Here the whole listing must be retyped exactly, with no line omitted.
+-------+
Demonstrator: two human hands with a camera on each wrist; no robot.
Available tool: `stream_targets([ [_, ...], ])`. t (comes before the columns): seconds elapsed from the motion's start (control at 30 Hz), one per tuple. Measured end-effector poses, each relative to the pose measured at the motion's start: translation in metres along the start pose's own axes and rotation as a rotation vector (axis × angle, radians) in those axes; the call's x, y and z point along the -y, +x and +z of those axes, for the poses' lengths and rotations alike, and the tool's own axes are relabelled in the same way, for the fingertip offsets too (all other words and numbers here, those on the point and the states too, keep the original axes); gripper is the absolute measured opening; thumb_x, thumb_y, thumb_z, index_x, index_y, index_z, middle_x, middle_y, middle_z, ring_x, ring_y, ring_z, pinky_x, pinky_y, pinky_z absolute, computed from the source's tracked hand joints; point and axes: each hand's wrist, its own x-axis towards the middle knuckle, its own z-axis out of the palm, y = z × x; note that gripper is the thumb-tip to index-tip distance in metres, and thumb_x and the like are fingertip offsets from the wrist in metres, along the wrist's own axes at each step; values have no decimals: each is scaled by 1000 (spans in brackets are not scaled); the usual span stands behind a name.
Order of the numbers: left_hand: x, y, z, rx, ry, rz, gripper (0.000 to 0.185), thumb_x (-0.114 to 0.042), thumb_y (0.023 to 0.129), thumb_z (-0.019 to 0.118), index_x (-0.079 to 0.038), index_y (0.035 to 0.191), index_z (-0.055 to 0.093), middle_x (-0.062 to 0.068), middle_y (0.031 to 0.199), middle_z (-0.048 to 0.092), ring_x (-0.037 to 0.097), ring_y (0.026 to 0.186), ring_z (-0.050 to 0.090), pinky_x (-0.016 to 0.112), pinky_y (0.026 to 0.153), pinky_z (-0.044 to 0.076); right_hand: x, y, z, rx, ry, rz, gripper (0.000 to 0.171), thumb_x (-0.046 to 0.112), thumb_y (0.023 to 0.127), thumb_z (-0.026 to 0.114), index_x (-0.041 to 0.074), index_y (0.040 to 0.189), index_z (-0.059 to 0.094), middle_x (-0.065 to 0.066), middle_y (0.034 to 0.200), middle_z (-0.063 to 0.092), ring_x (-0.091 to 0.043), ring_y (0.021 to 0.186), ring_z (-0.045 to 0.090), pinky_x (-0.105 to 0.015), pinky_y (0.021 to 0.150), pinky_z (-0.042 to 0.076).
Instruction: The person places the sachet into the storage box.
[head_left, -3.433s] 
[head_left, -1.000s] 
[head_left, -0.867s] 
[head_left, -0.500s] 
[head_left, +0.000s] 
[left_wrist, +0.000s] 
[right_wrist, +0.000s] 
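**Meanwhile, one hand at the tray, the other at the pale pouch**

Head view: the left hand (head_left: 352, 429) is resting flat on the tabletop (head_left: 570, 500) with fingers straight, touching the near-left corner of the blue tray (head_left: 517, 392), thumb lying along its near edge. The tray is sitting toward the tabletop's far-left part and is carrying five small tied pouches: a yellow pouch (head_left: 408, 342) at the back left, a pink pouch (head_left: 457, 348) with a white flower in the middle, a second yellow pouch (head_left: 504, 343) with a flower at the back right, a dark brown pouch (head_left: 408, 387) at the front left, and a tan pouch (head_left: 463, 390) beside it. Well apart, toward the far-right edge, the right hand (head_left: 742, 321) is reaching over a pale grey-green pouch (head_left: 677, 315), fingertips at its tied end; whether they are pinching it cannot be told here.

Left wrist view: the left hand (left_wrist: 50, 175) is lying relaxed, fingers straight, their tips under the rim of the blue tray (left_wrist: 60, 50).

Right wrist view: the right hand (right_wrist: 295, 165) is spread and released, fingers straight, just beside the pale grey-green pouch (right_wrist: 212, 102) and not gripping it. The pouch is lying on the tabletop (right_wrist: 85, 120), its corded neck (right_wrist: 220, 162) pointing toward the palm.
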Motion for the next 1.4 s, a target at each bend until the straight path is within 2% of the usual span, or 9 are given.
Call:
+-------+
# TASK RESULT
Demonstrator: two human hands with a camera on each wrist; no robot.
Available tool: `stream_targets([ [_, ...], ])`. t (comes before the columns): seconds elapsed from the motion's start (control at 30 Hz), one per tuple. Measured end-effector poses, each relative to the pose measured at the motion's start: translation in metres along the start pose's own axes and rotation as a rotation vector (axis × angle, radians) in those axes; the call's x, y and z point along the -y, +x and +z of those axes, for the poses' lengths and rotations alike, and the tool's own axes are relabelled in the same way, for the fingertip offsets too (all other words and numbers here, those on the point and the states too, keep the original axes); gripper is the absolute measured opening; thumb_x, thumb_y, thumb_z, index_x, index_y, index_z, middle_x, middle_y, middle_z, ring_x, ring_y, ring_z, pinky_x, pinky_y, pinky_z absolute, computed from the source's tracked hand joints; point and axes: each hand's wrist, its own x-axis towards the middle knuckle, its own z-axis out of the palm, y = z × x; note that gripper is the thumb-tip to index-tip distance in metres, and thumb_x and the like are fingertip offsets from the wrist in metres, along the wrist's own axes at each step; values have no decimals: each is scaled by 1000 (spans in brackets are not scaled); the usual span stands behind a name.
Order of the numbers: left_hand: x, y, z, rx, ry, rz, gripper (0.000 to 0.185), thumb_x (-0.114 to 0.042), thumb_y (0.023 to 0.129), thumb_z (-0.019 to 0.118), index_x (-0.079 to 0.038), index_y (0.035 to 0.191), index_z (-0.055 to 0.093), middle_x (-0.062 to 0.068), middle_y (0.031 to 0.199), middle_z (-0.048 to 0.092), ring_x (-0.037 to 0.097), ring_y (0.026 to 0.186), ring_z (-0.050 to 0.090), pinky_x (-0.016 to 0.112), pinky_y (0.026 to 0.153), pinky_z (-0.044 to 0.076); right_hand: x, y, z, rx, ry, rz, gripper (0.000 to 0.171), thumb_x (-0.046 to 0.112), thumb_y (0.023 to 0.127), thumb_z (-0.026 to 0.114), index_x (-0.041 to 0.074), index_y (0.040 to 0.189), index_z (-0.059 to 0.094), middle_x (-0.065 to 0.066), middle_y (0.034 to 0.200), middle_z (-0.063 to 0.092), ring_x (-0.091 to 0.043), ring_y (0.021 to 0.186), ring_z (-0.045 to 0.090), pinky_x (-0.105 to 0.015), pinky_y (0.021 to 0.150), pinky_z (-0.042 to 0.076).
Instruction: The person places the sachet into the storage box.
[head_left, -3.433s] 
[head_left, -1.000s] 
[head_left, -0.867s] 
[head_left, -0.500s] 
[head_left, +0.000s] 
[left_wrist, +0.000s] 
[right_wrist, +0.000s] 
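**Meanwhile, one hand at the tray, the other at the pale pouch**

Head view: the left hand (head_left: 352, 429) is resting flat on the tabletop (head_left: 570, 500) with fingers straight, touching the near-left corner of the blue tray (head_left: 517, 392), thumb lying along its near edge. The tray is sitting toward the tabletop's far-left part and is carrying five small tied pouches: a yellow pouch (head_left: 408, 342) at the back left, a pink pouch (head_left: 457, 348) with a white flower in the middle, a second yellow pouch (head_left: 504, 343) with a flower at the back right, a dark brown pouch (head_left: 408, 387) at the front left, and a tan pouch (head_left: 463, 390) beside it. Well apart, toward the far-right edge, the right hand (head_left: 742, 321) is reaching over a pale grey-green pouch (head_left: 677, 315), fingertips at its tied end; whether they are pinching it cannot be told here.

Left wrist view: the left hand (left_wrist: 50, 175) is lying relaxed, fingers straight, their tips under the rim of the blue tray (left_wrist: 60, 50).

Right wrist view: the right hand (right_wrist: 295, 165) is spread and released, fingers straight, just beside the pale grey-green pouch (right_wrist: 212, 102) and not gripping it. The pouch is lying on the tabletop (right_wrist: 85, 120), its corded neck (right_wrist: 220, 162) pointing toward the palm.
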Motion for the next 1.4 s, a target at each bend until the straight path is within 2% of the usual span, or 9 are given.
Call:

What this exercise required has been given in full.